Genome assemblies comparison with Quast
Another way to calculate metrics assembly is to use QUAST = QUality ASsessment Tool. Quast is a tool to evaluate genome assemblies by computing various metrics and to compare genome assembly with a reference genome. The manual of Quast is here: Quast
Hands-on: Task description
- Quast ( Galaxy version 5.0.2+galaxy3) with the following parameters:
- “Use customized names for the input files?”:
No, use dataset names
- param-file “Contigs/scaffolds file”:
consensus
(output of Flye tool)- “Type of assembly”:
Genome
- “Use a reference genome?”:
Yes
- param-file “Reference genome”:
Mucmuc1_AssemblyScaffolds.fasta
- “Type of organism”:
Fungus: use of GeneMark-ES for gene finding, ...
QuestionWhat additional informations are generated by Quast, compared to the Fasta Statistics outputs?
Quast allows us to compare Flye assembly to the reference genome:
- Genome fraction (90.192 %) is the percentage of aligned bases in the reference genome.
- Duplication ratio (1.094) is the total number of aligned bases in the assembly divided by the total number of aligned bases in the reference genome.
- Largest alignment (698452) is the length of the largest continuous alignment in the assembly.
- Total aligned length (45.2 Mb) is the total number of aligned bases in the assembly.
Quast also generates some plots:
- Cumulative length plot shows the growth of contig lengths. On the x-axis, contigs are ordered from the largest to smallest. The y-axis gives the size of the x largest contigs in the assembly.
- GC content plot shows the distribution of GC content in the contigs.
Genome assembly assessment with BUSCO
BUSCO (Benchmarking Universal Single-Copy Orthologs) allows a measure for quantitative assessment of genome assembly based on evolutionarily informed expectations of gene content. Details for this tool are here: Busco website
Hands-on: BUSCO on Flye assemblyFirst on the Flye assembly:
- Busco ( Galaxy version 5.2.2+galaxy0) with the following parameters:
- param-file “Sequences to analyse”:
consensus
(output of Flye tool)- “Auto-detect or select lineage”:
Select lineage
- “Lineage”:
Mucorales
Then, on the reference assembly:
- Busco ( Galaxy version 5.2.2+galaxy0) with the following parameters:
- param-file “Sequences to analyse”:
Mucmuc1_AssemblyScaffolds.fasta
- “Auto-detect or select lineage”:
Select lineage
- “Lineage”:
Mucorales
QuestionCompare the number of BUSCO genes identified in the Flye assembly and the reference genome.
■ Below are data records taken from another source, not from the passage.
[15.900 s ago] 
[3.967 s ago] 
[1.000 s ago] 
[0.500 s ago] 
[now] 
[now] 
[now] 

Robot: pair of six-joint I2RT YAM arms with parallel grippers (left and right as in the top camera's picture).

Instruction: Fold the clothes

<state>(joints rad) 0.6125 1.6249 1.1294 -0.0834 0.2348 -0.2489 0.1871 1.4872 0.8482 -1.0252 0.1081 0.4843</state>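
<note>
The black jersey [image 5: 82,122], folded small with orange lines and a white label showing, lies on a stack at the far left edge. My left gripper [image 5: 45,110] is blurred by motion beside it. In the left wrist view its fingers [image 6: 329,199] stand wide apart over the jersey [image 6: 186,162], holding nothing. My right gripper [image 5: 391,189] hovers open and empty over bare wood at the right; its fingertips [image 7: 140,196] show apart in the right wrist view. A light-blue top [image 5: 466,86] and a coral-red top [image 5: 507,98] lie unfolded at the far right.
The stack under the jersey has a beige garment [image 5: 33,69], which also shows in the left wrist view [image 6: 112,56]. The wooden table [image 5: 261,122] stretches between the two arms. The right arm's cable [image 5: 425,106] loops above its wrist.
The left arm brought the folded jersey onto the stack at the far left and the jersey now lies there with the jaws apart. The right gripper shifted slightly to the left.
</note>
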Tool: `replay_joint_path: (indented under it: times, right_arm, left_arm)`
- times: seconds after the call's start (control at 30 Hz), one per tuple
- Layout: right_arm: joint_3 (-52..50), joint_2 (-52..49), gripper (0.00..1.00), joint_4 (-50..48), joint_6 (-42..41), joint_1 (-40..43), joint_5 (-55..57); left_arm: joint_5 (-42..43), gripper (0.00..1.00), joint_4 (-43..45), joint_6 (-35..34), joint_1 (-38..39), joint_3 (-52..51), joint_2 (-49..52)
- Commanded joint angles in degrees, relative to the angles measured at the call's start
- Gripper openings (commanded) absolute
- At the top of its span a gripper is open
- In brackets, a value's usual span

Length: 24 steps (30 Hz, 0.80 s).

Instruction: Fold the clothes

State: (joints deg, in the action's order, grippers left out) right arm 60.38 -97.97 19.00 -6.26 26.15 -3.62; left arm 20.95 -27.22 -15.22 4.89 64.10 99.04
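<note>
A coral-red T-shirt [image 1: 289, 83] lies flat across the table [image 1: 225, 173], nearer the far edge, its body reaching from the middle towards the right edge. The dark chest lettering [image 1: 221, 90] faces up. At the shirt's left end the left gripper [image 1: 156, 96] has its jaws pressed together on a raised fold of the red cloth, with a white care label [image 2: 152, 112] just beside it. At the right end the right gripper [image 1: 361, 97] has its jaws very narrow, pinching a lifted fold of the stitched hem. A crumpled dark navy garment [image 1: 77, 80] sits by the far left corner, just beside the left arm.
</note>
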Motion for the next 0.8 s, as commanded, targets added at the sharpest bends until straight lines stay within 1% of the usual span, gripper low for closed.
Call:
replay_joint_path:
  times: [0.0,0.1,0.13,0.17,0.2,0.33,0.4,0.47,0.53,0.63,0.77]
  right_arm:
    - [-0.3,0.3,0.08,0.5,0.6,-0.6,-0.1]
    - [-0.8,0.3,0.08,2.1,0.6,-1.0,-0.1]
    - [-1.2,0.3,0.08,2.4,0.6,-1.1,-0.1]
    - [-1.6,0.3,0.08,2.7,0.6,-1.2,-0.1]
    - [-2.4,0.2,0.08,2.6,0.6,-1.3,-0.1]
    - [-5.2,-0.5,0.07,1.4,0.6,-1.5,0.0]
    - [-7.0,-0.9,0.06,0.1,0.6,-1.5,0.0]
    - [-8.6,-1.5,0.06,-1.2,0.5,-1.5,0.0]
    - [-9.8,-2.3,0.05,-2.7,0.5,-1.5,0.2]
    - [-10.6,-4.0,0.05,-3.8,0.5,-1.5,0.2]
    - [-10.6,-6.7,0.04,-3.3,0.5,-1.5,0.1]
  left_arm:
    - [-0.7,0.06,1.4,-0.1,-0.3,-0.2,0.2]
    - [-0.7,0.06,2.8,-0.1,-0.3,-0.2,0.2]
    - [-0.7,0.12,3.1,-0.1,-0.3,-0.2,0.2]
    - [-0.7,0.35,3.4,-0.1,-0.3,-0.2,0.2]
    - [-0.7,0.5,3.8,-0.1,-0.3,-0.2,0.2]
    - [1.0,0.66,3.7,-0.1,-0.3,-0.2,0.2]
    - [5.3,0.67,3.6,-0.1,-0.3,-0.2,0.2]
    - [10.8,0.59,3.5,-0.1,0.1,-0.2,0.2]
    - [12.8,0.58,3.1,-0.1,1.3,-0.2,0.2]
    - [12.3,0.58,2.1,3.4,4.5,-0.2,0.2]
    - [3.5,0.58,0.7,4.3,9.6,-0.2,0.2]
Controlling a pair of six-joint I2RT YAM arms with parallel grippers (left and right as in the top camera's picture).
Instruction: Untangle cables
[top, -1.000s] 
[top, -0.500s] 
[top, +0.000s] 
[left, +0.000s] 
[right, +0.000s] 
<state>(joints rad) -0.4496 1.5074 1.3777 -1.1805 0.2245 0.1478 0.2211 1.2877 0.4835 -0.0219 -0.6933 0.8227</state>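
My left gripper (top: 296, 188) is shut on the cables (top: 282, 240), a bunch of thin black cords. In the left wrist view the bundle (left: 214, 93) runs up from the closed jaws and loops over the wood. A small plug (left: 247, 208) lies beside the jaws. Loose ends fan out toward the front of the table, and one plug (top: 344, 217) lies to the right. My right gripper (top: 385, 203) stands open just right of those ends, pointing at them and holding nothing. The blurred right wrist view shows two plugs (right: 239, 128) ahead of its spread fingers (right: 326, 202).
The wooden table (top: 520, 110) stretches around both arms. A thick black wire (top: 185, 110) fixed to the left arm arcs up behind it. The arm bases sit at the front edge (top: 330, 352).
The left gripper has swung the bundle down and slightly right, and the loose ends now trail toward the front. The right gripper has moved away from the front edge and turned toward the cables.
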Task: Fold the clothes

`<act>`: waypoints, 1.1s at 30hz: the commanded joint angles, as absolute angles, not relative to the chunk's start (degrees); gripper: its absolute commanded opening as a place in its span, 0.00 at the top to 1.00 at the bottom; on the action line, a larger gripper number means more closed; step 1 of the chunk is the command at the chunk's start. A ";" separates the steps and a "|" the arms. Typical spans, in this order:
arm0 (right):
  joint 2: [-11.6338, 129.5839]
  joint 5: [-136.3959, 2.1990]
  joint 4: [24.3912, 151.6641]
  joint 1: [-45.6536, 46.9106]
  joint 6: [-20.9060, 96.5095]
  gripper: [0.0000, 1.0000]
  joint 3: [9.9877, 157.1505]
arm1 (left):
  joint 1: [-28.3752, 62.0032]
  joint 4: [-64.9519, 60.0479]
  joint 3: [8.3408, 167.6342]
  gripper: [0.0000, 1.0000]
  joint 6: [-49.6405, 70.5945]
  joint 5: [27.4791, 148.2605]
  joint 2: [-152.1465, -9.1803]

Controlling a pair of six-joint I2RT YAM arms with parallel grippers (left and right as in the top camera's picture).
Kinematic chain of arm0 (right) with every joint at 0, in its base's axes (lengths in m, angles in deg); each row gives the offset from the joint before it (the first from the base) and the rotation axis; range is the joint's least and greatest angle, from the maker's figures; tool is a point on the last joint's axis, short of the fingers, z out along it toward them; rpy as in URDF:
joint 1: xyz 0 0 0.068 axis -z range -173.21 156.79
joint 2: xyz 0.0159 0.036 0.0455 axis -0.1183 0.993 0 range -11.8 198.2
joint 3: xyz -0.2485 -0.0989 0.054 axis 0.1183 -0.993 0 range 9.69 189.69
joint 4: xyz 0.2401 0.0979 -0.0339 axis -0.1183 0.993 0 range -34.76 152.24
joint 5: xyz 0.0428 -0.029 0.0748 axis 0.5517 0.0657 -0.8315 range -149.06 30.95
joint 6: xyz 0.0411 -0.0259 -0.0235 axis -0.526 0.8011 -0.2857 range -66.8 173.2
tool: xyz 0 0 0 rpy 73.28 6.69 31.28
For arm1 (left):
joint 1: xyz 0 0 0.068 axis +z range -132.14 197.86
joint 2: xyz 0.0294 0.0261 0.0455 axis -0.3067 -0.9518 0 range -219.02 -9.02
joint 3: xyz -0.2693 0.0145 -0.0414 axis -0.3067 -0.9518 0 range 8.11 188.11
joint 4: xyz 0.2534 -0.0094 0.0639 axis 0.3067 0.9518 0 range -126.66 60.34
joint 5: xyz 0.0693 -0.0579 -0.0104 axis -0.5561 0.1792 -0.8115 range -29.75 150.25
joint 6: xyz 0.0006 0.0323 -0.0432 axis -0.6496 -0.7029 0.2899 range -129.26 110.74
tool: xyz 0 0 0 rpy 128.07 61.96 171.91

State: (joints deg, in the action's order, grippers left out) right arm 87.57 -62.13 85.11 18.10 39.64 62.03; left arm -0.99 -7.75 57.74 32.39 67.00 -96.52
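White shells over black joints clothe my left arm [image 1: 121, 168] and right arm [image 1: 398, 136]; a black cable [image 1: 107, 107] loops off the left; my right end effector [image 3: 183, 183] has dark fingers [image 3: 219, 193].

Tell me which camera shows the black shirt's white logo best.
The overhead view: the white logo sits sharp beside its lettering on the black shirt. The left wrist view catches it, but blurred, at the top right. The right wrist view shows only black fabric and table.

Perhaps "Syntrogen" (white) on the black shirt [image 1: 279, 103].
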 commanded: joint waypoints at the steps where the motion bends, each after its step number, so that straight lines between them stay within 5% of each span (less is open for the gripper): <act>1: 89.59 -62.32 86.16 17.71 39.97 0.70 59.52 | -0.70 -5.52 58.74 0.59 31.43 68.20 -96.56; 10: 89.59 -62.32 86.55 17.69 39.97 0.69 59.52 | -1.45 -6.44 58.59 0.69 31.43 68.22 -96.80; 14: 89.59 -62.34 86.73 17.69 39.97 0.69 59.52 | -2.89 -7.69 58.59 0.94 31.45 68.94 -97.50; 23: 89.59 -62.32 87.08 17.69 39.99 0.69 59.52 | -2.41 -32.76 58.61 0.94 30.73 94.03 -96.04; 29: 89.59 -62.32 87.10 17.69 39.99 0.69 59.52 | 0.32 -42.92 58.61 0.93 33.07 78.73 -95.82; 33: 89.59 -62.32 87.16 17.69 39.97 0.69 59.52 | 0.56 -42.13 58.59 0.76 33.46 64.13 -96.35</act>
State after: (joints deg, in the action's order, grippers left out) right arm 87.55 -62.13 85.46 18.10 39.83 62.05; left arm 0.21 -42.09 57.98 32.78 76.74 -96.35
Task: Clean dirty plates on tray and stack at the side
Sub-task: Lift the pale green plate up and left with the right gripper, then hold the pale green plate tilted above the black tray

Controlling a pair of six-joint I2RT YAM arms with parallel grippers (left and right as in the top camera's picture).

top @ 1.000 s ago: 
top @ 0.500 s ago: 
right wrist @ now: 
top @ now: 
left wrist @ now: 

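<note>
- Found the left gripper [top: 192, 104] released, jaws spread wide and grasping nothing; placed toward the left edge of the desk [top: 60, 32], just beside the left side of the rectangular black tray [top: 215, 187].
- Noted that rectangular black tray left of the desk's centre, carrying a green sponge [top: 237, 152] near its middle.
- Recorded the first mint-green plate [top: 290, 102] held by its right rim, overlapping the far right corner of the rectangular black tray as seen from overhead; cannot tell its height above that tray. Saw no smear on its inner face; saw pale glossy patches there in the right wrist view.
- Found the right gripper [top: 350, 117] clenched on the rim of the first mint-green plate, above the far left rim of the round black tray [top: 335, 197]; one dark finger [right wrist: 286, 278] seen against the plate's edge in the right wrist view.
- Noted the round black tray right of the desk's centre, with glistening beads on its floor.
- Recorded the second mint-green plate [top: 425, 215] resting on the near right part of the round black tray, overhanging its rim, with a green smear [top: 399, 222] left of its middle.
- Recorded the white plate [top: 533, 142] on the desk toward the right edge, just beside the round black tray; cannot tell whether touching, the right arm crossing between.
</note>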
What do you observe ?
Short summary generated by BUSCO indicates that reference genome contains:
- 2327 Complete BUSCOs (of which 2302 are single-copy and 25 are duplicated),
- 13 fragmented BUSCOs,
- 109 missing BUSCOs.
Short summary generated by BUSCO indicates that Flye assembly contains:
- 2348 complete BUSCOs (2310 single-copy and 38 duplicated),
- 8 fragmented BUSCOs
- 93 missing BUSCOs.
BUSCO analysis confirms that these two assemblies are of similar quality, with similar number of complete, fragmented and missing BUSCOs genes.
Conclusion
This pipeline shows how to generate and evaluate a genome assembly from long reads PacBio data. Once you are satisfied with your genome sequence, you might want to annotate it: have a look at the RepeatMasker and Funannoate tutorials to learn how to do it!